What is needed -> Go through the listing below and count the lines with "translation" in them. Only the count is needed.

┏━━

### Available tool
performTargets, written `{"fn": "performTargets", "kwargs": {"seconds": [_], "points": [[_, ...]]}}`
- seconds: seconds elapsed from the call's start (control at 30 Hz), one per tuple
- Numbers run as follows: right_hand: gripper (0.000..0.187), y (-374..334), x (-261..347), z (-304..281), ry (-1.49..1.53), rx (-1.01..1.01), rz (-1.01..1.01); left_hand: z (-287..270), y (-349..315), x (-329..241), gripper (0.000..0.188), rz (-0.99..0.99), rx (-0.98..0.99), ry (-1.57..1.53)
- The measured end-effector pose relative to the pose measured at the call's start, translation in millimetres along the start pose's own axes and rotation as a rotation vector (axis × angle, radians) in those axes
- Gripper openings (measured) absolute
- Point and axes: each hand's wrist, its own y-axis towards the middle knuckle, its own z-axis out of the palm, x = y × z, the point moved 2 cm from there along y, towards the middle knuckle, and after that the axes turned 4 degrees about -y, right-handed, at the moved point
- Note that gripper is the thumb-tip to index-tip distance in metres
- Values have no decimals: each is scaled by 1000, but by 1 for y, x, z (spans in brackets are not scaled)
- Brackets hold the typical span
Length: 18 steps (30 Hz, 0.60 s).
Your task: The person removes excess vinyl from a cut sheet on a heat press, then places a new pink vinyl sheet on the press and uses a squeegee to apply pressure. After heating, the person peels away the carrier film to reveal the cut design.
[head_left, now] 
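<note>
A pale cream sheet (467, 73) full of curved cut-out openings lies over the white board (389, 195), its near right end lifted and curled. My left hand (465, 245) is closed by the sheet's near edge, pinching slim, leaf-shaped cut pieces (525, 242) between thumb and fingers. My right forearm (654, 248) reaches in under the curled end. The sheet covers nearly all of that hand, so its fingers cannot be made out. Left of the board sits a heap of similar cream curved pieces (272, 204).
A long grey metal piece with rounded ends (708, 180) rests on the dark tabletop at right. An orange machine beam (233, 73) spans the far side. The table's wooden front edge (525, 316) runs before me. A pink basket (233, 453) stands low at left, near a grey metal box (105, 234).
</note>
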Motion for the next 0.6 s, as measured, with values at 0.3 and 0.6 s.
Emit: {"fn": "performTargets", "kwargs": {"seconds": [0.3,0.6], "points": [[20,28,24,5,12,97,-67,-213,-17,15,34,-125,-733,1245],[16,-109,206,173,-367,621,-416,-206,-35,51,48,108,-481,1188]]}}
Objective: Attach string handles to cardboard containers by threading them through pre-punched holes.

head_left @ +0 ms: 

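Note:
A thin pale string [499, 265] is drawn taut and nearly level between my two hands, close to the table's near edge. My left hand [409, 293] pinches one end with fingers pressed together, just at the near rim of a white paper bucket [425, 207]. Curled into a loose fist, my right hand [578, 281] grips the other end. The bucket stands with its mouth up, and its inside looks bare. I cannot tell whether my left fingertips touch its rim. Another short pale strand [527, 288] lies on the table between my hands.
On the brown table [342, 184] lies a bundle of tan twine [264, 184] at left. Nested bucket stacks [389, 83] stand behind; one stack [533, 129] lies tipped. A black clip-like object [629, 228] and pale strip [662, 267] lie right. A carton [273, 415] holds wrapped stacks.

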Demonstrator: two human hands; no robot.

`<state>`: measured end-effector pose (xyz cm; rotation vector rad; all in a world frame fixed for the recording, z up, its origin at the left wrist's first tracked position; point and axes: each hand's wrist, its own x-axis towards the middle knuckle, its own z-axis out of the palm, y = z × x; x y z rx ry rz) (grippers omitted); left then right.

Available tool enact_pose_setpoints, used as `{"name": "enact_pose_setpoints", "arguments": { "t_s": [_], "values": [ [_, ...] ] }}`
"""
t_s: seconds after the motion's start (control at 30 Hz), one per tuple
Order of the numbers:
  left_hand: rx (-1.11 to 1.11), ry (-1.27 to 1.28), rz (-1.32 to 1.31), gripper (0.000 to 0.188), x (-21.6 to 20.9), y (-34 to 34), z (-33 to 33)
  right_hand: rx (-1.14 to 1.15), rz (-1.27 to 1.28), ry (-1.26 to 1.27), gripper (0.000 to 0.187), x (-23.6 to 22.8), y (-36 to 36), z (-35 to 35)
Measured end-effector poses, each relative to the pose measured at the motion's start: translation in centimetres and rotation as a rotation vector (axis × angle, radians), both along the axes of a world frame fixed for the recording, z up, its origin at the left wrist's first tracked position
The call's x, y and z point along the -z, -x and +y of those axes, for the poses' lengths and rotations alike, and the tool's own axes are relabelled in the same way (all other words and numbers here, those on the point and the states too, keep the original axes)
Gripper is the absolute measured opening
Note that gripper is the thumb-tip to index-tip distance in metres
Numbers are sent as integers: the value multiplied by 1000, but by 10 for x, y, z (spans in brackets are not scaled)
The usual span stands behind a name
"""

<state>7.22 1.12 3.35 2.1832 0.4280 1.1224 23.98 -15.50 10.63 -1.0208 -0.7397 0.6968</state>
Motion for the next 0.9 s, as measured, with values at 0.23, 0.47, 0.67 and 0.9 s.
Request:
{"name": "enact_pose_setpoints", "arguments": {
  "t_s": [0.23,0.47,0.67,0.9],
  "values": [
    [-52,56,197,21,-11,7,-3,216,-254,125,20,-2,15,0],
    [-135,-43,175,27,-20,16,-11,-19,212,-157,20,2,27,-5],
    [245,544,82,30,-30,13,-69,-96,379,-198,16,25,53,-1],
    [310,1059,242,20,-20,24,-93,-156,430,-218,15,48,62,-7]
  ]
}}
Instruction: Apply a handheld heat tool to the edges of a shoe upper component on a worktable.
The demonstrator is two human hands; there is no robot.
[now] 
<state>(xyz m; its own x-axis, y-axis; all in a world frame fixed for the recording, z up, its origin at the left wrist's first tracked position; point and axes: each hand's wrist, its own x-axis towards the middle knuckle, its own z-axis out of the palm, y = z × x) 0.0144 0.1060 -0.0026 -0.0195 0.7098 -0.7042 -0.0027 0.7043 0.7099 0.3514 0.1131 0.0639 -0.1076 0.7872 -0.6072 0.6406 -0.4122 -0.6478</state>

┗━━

Answer below -> 2